The consensus failure was the result of a cascading series of events that was triggered by a resource utilization issue (likely very high CPU usage) on the VMs that run our managed nodes. This caused the managed nodes to receive hare messages very late (45-60 secs after the end of the round), causing hare consensus processes to fail. Once many hare processes failed, those processes continued to iterate and try again, per the protocol parameters, until the maximum number of hare processes were running concurrently. These hare processes continued to fail for the same reason (late arrival of messages), and new hare processes could not start due to the cap on the number of iterations. This caused hare to fail entirely, and once hare failed on most of the managed nodes, those nodes were no longer able to achieve consensus on which blocks to vote for in each layer. The problem was compounded by the fact that, in addition to hare messages, blocks were also arriving late. Without consensus on the contents of each layer, and without enough votes to continue to advance the verified layer, the network eventually stopped advancing the verified layer entirely.
We've identified the following underlying causes in our investigation of the consensus failure:
- VM utilization and monitoring: Our managed nodes should not have run out of resources. When they did, we should have been alerted immediately so that we could act quickly to troubleshoot the affected nodes and add more resources.
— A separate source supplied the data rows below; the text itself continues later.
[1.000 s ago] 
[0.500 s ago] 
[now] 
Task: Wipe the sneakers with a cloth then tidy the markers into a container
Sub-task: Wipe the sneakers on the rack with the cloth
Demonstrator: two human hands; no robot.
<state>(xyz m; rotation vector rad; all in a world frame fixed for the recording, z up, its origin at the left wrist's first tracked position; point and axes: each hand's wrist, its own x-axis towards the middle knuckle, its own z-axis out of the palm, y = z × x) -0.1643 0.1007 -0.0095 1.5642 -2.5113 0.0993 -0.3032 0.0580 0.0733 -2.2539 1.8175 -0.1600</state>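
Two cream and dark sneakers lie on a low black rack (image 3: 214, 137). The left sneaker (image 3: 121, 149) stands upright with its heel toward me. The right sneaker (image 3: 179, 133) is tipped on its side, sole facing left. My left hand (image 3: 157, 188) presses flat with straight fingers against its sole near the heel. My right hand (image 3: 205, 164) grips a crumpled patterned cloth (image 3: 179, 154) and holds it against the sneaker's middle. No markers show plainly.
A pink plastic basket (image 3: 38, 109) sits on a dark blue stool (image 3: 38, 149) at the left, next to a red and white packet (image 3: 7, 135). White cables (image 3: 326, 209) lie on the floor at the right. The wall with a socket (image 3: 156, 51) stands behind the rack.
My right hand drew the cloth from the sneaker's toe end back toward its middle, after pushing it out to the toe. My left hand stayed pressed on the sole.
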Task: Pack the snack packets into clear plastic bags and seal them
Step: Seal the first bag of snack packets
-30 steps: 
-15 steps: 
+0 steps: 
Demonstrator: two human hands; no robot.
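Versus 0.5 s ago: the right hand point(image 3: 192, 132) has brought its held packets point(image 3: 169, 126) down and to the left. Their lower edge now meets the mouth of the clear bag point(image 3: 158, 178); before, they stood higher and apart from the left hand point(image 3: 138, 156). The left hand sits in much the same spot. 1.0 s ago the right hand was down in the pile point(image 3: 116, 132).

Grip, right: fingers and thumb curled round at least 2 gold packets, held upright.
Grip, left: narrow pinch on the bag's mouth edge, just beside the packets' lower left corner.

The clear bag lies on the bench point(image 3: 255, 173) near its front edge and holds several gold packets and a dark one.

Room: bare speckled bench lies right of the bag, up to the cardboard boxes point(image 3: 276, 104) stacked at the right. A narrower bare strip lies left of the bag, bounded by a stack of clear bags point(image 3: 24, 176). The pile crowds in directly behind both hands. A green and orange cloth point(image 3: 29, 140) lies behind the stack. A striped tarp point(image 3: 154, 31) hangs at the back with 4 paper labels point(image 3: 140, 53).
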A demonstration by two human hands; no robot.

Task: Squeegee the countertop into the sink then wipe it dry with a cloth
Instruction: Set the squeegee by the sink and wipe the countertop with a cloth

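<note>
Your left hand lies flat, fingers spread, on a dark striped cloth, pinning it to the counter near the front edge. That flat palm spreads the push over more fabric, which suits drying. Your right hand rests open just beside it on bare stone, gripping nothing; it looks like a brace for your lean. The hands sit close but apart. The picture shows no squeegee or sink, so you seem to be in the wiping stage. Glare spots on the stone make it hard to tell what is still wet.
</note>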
- Hare round length: In a production network, we expect that each round of the hare protocol should finish in around 10 seconds, so that the entire hare process finishes in under a minute for a given layer (there are five rounds total). However, in the testnet, we set the parameters more loosely for testing. The hare round duration is set to 30 seconds, both to allow messages to arrive later and also to allow a greater time drift among nodes. As a result, the entire hare process takes around 2.5 minutes per layer. This means that, if the hare process iterates more than twice for a given layer, it will overlap with the following layer (since the layer time is five minutes).
- Even if both hare and tortoise fail to achieve consensus, the Spacemesh self-healing mechanism is capable of achieving consensus again once the issue (in this case, the VM resources and late messages) is resolved. However, self-healing has not yet been implemented in the testnet, so once the failure occurred there was no way to salvage the network without a full reboot.
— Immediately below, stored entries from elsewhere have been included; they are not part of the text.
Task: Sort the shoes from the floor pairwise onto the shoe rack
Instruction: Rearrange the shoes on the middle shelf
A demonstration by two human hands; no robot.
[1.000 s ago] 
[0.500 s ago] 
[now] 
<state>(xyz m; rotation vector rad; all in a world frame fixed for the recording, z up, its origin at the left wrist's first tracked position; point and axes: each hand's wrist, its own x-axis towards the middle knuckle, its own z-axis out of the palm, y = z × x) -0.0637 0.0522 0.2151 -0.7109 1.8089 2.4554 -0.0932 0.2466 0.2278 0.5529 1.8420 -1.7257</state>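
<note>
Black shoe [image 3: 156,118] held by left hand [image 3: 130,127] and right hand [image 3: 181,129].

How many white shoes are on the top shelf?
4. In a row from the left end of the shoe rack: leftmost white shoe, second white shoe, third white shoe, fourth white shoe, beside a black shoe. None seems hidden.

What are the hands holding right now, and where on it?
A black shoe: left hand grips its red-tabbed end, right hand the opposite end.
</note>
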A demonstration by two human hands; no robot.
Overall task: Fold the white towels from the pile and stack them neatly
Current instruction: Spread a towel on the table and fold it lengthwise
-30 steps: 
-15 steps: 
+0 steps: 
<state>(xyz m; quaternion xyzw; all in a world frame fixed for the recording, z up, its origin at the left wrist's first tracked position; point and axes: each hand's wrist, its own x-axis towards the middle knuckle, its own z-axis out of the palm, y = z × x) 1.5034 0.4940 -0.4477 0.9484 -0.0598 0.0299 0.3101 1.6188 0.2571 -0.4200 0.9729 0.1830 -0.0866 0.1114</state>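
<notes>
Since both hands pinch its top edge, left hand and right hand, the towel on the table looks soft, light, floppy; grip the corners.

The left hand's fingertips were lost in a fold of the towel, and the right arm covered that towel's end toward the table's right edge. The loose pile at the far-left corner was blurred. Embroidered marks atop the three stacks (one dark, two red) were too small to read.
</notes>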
We've implemented the following mitigations to address the failure and ensure that future testnets are more stable:
- Decrease hare iterations: we've reduced the number of hare iterations from 10 to 2 per layer, to ensure that a hare process for layer N cannot overlap with layer N+1. This will prevent the congestion of hare processes that we saw in the previous testnet.
- Vote for zero pattern if hare fails: in the previous testnet, if the hare failed, a node would vote for whatever blocks it happened to receive in time for the layer. Since different nodes saw different sets of blocks, this meant that the network could not agree on which blocks to validate for a given layer. We changed this logic so that a node will instead vote for the "zero pattern," which means voting for an empty layer. While this means that blocks in the layer will not be contextually valid (and, thus, any transactions in the layer may be dropped), it will allow the network to reach consensus and continue to advance the last verified layer, recovering from the issue. (This is a "poor man's version" of self-healing, while we continue to work on the real thing.)
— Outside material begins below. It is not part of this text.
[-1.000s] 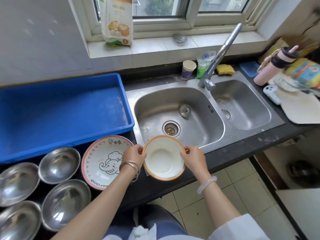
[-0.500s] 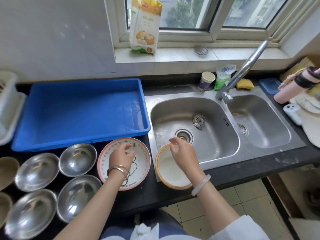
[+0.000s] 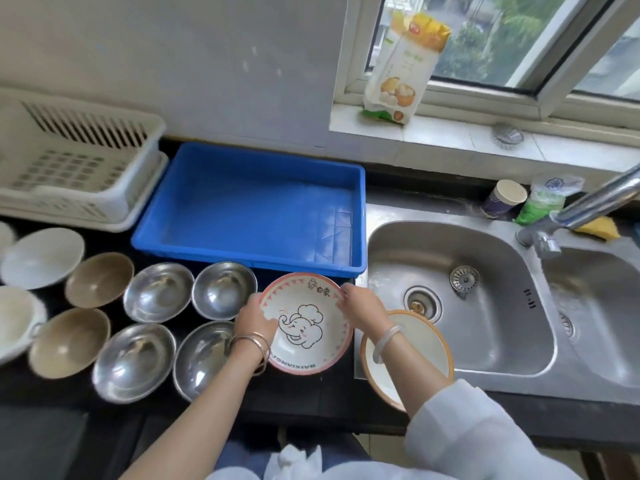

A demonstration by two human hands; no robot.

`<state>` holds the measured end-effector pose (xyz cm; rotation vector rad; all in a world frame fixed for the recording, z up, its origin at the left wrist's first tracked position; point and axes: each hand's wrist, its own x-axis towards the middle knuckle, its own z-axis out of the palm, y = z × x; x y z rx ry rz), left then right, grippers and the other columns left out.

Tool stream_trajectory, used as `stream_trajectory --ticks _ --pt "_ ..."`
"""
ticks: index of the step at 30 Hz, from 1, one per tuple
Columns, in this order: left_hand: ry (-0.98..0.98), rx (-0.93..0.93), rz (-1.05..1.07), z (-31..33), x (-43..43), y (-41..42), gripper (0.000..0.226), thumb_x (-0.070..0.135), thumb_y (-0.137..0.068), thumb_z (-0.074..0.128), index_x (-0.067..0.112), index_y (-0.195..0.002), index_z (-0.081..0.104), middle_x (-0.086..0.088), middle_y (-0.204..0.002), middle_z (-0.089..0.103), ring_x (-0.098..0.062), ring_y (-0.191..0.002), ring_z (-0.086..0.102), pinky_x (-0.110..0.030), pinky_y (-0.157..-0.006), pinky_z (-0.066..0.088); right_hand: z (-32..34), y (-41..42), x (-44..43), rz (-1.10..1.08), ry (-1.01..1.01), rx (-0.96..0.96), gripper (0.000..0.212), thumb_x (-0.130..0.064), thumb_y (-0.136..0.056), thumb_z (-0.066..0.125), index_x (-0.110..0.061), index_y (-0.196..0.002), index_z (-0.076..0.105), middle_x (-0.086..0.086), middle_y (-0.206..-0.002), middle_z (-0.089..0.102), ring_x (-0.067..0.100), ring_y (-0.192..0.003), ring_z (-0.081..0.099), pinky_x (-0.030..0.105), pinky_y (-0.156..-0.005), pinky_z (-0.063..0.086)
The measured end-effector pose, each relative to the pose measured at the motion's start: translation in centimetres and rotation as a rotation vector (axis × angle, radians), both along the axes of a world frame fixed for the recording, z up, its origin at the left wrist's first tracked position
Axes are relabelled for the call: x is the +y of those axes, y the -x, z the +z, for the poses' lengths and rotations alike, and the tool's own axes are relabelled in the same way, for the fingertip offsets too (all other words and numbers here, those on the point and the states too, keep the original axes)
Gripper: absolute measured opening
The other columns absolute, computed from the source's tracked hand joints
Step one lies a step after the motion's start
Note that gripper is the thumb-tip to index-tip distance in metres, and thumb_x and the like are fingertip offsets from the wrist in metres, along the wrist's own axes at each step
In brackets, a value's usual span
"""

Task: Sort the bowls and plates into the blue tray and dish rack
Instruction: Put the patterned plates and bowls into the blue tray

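Note:
A pink-rimmed elephant plate (image 3: 306, 325) lies on the dark counter just in front of the empty blue tray (image 3: 256, 209). My left hand (image 3: 254, 318) grips its left rim and my right hand (image 3: 362, 304) grips its upper right rim. The orange-rimmed white bowl (image 3: 426, 344) rests at the sink's front edge, partly under my right forearm. Several steel bowls (image 3: 157, 292) and brown bowls (image 3: 98, 278) stand to the left. The white dish rack (image 3: 74, 168) sits empty at far left.
A double steel sink (image 3: 460, 296) with a faucet (image 3: 588, 206) lies to the right. White bowls (image 3: 41, 256) sit at the far left edge. A paper cup (image 3: 504, 199), green pouch and yellow sponge (image 3: 599, 228) line the sink's back. A food bag (image 3: 403, 60) leans on the windowsill.
The orange-rimmed bowl was put down at the sink's edge and both hands moved left onto the elephant plate. The view swung left, bringing the dish rack in.

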<state>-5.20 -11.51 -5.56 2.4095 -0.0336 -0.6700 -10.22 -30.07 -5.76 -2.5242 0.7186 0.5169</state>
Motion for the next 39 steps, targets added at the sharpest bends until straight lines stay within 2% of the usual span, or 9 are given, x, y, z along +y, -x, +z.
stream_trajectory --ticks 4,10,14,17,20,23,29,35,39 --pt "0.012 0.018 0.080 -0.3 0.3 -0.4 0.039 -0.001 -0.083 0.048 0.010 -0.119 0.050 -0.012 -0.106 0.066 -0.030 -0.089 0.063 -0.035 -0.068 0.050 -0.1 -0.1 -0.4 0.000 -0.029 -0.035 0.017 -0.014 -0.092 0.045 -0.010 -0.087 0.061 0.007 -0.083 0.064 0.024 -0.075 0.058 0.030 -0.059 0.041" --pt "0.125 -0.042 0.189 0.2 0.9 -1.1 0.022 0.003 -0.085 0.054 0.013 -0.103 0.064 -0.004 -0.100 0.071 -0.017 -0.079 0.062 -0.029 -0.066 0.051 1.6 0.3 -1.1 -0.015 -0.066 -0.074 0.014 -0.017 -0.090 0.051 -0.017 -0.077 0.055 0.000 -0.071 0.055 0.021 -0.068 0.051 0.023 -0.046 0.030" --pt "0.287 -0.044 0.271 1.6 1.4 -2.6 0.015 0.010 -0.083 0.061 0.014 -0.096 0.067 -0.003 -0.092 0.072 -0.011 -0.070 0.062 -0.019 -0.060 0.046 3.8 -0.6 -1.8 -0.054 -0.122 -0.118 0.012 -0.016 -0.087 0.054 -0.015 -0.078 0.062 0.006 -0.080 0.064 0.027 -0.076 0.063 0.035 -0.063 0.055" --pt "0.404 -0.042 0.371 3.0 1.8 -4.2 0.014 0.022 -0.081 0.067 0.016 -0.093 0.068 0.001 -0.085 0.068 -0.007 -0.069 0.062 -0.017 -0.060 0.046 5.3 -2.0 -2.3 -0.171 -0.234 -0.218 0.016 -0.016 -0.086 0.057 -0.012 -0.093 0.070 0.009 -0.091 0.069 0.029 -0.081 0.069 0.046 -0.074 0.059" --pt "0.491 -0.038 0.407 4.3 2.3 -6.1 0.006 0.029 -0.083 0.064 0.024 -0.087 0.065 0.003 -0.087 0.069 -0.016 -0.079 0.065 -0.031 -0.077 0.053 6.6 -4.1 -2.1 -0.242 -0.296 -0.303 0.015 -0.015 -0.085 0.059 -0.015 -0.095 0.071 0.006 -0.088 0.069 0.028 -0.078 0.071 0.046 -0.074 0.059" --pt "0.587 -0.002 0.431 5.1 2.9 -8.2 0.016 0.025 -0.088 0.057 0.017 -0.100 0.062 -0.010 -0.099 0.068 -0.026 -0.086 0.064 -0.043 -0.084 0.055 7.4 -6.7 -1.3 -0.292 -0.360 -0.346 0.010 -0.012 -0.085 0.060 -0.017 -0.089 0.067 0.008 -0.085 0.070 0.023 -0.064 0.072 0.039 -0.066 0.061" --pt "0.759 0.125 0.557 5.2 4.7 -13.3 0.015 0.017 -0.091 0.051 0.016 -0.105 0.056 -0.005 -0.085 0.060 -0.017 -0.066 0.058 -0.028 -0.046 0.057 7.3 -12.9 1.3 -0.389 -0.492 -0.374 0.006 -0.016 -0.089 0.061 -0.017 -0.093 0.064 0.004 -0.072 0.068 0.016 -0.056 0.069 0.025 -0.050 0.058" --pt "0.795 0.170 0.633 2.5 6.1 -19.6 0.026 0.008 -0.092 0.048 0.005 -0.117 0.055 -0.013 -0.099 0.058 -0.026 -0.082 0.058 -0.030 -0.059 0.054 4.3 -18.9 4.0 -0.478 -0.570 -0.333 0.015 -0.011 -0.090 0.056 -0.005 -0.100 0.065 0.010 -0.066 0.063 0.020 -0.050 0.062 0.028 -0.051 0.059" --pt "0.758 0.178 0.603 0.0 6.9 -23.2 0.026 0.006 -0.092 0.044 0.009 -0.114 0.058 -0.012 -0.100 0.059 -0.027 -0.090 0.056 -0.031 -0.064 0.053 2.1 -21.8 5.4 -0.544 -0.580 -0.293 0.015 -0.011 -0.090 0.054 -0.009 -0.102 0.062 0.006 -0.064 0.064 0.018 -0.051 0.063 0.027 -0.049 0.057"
- Decrease tortoise threshold: As an additional precaution, we've also lowered the threshold, in terms of relative number of votes, that blocks and layers need to achieve in order to be confirmed by tortoise. This increases the likelihood of the protocol remaining live even if a subset of miners experience issues. (This and the previous change can be found here.)
- VM resources and alerts: We've doubled the amount of VM resources on each of our managed nodes in order to ensure that they have more than enough resources to avoid the resource consumption issues we encountered in the last testnet. We've also implemented resource consumption thresholds and alerts so that we know right away if another similar issue occurs.
Additionally, we've included the following improvements in the most recent testnet release:
- Reduce "block in view without explicit vote" panic to error (change is here). This error pops up sporadically on our testnets, and more than one user reported that it caused their nodes to die on the most recent testnet. We've reduced this to an ordinary error, so that it will no longer cause nodes to crash, while we continue to investigate the issue.
- Improved UX in genesis epochs (change is here). The first two epochs (approx. two days) of each new network are genesis epochs, during which miners come online and submit proofs of their eligibility to produce blocks, but no blocks are produced. Previously, the API would report incorrect information during these genesis epochs, and many expected errors would appear in the logs. These issues have been fixed.
- Improve logging: We've implemented a lot of improvements to logging, and are running some nodes in full, verbose debug mode, to make further troubleshooting easier. (This change is here.)